Exercise prompt
Set down exactly the lines below between the line holding "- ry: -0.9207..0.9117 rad" and the line holding "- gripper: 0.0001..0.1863", inclusive; no other line belongs in the answer.

>>>

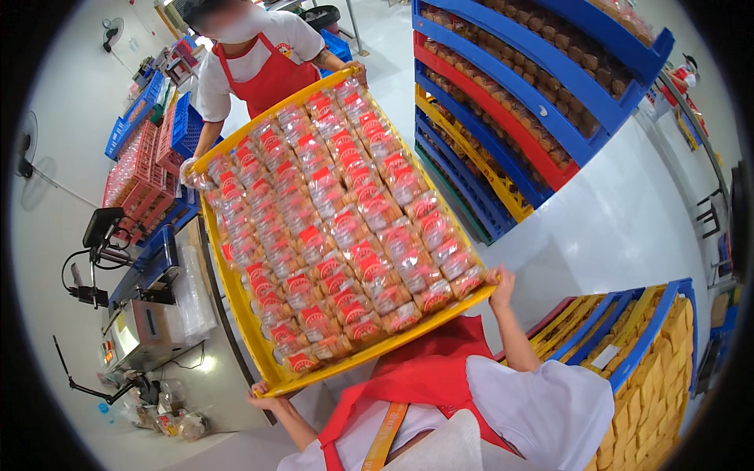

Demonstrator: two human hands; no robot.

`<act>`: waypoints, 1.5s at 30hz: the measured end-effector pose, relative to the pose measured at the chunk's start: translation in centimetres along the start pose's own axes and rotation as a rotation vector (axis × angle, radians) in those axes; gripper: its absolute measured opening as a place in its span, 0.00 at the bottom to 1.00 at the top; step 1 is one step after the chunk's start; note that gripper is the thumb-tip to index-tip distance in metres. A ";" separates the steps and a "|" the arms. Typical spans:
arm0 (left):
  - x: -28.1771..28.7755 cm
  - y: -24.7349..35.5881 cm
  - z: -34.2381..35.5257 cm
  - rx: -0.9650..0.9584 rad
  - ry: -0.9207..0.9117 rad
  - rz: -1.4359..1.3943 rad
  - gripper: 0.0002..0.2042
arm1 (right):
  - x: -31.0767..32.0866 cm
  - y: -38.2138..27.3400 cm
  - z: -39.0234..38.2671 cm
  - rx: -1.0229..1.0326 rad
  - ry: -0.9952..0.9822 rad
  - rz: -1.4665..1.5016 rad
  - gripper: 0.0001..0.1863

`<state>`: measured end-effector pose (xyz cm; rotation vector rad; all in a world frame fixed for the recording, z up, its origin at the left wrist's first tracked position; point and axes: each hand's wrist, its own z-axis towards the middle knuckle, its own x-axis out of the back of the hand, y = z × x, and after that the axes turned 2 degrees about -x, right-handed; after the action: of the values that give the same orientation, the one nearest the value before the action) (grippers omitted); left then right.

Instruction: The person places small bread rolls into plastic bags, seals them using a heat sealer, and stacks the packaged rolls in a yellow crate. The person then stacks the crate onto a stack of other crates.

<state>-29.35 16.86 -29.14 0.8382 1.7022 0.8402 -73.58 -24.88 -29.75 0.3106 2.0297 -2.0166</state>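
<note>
A large yellow tray (pixel 393 345) is held up, tilted in view, between me and a co-worker. Rows of small clear packs of brown bread or pastry (pixel 345 228), with red labels, fill it. My left hand (pixel 265 399) grips the near left corner of the rim, fingers partly hidden by it. At the near right corner, my right hand (pixel 501 286) is closed round the rim. The co-worker (pixel 267 74), in a red apron and white shirt, has a hand on each far corner.
To the right rises a stack of coloured crates (pixel 503 94) full of packed goods. Nearer stands a second stack (pixel 620 345), its top covered with yellowish pieces. At left are pink crates (pixel 141 180), a metal machine (pixel 145 330) on a counter, and wall fans (pixel 27 145).
</note>
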 end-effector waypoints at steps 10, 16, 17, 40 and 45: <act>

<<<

Written solution
  - ry: -0.9207..0.9117 rad
  - rz: -1.4359..1.3943 rad
  - gripper: 0.0002..0.2042
arm1 (right):
  - x: -31.0767..32.0866 cm
  - y: -38.2138..27.3400 cm
  - z: -39.0234..38.2671 cm
  - rx: -1.0229..1.0326 rad
  - ry: -0.9952..0.9822 rad
  - rz: -1.4665..1.5016 rad
  - gripper: 0.0001..0.1863

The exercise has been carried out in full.